Jésus prophétisait à ce moment la venue du Paraclet, Celui qui console, le Consolateur. C’est-à-dire Celui qui allait être là lorsque Christ-homme s’en irait de cette terre. Le Plan de Dieu était que Jésus soit le Premier d’un grand nombre de frères :

Matthieu 8.29 : « Car ceux qu'il a connus d'avance, il les a aussi prédestinés à être semblables à l'image de son Fils, afin que son Fils fût le premier-né entre plusieurs frères. »

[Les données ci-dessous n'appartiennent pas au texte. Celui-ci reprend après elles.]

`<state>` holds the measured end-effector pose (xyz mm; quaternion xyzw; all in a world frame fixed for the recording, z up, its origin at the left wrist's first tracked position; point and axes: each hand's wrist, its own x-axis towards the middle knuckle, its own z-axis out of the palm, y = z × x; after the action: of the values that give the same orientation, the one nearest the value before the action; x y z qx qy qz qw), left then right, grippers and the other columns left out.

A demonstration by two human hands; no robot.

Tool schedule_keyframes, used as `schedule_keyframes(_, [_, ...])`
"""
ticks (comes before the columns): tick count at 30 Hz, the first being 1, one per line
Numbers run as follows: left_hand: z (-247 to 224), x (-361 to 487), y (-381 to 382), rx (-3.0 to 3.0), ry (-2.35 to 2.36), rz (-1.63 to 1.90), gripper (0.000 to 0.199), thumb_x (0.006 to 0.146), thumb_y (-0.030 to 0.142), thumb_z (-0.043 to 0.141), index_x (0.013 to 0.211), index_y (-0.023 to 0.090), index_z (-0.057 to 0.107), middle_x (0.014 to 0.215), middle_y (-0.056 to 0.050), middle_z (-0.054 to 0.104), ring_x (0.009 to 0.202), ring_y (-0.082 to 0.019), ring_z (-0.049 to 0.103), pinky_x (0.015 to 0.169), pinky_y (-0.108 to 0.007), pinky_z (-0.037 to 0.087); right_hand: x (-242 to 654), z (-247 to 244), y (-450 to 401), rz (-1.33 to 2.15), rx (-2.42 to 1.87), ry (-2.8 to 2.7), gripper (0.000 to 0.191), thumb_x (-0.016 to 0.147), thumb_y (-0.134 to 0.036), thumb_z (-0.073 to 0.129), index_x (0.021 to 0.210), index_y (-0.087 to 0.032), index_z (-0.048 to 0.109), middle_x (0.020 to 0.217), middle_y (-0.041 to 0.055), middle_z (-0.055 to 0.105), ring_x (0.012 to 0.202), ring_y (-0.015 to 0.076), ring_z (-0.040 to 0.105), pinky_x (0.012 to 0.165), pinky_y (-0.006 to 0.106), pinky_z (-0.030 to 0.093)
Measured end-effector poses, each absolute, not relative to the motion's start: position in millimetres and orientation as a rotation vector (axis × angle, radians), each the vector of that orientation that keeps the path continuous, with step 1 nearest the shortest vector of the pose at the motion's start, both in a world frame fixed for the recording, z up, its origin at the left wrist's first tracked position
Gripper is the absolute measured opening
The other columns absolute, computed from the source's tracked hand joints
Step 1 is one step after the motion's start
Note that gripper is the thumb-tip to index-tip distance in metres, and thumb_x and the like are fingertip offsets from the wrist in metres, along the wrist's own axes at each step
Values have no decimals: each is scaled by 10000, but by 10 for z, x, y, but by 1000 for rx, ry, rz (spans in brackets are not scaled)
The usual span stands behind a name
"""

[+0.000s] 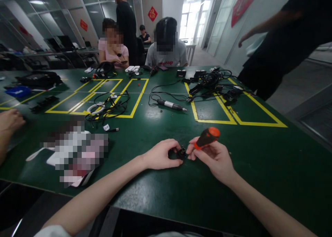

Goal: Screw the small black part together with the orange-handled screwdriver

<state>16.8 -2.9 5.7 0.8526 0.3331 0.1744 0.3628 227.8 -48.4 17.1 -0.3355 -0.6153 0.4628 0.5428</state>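
On the green table, my left hand (164, 154) is closed around a small black part (182, 152), pinching it between thumb and fingers. What kind of part it is cannot be made out. My right hand (216, 159) grips a screwdriver (207, 138) with a black and orange handle, tilted so that its butt points up and to the right. The screwdriver's lower end points toward the black part; its tip is too small and dark to see, so I cannot tell whether it touches.
Beyond my hands lies a silver and black electric screwdriver (169, 105) with its cord. Tangled black cables (207, 83) sit at the back right, more cables (111, 105) at the left. A co-worker's hand (11, 121) rests at the left edge. People sit across the table.
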Motion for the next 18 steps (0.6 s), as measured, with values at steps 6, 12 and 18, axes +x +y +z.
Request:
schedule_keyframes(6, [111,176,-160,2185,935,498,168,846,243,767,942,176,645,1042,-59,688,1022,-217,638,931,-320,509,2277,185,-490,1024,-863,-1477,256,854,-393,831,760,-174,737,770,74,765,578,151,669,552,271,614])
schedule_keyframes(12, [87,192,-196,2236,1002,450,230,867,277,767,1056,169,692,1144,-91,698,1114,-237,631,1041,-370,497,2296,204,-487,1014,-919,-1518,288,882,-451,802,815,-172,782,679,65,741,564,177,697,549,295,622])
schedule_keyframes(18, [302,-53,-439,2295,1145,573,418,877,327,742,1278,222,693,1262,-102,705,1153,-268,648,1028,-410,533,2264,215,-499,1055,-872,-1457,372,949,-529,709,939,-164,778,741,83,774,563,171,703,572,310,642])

Le Plan de Dieu pour l’homme ne s’arrête pas au salut. Le salut est une solution gratuite, un don de Dieu en conséquence du péché, parce que Dieu est Amour et veut redonner à l’homme l’opportunité de rentrer dans sa destinée première. Le salut n’est qu’un départ. Le Plan de Dieu pour l’homme est que celui-ci soit membre de l’Eglise, un Corps spirituel qui est l’Epouse de Jésus-Christ ! Le Plan de Dieu est que nous régnions avec Jésus-Christ, en tant qu’Epouse de son Fils ! Nous sommes donc destinés à ne faire qu’un avec Jésus, nous l’Eglise. Pour cela, il faut faire partie intégrante d’un Corps spirituel. Cela se passe donc en esprit. Et secondement, nous ne pouvons pas entrer dans ces réalités en n’ayant pour nous que notre propre esprit humain. Nous sommes incapables de vivre par nous-mêmes tout ce que le Christ a vécu, et d’acquérir la victoire obtenue à la croix, sur le péché, par nos propres forces et nos propres capacités. Nous ne pouvons être rendus semblables à l’image de Christ ( qui est Esprit ) qu’en étant animés de ce même Esprit ! Nous avons besoin de l’Esprit de Dieu, de l’Esprit même de Jésus ! Nous sommes le Corps de Jésus sur cette terre, mais un corps est dirigé par une tête et par un esprit. Jésus-Christ est la Tête, et nous devons recevoir son Esprit, chacun de nous personnellement, afin d’être dirigés par Lui et d’entrer dans la réalité spirituelle que Dieu veut pour nous.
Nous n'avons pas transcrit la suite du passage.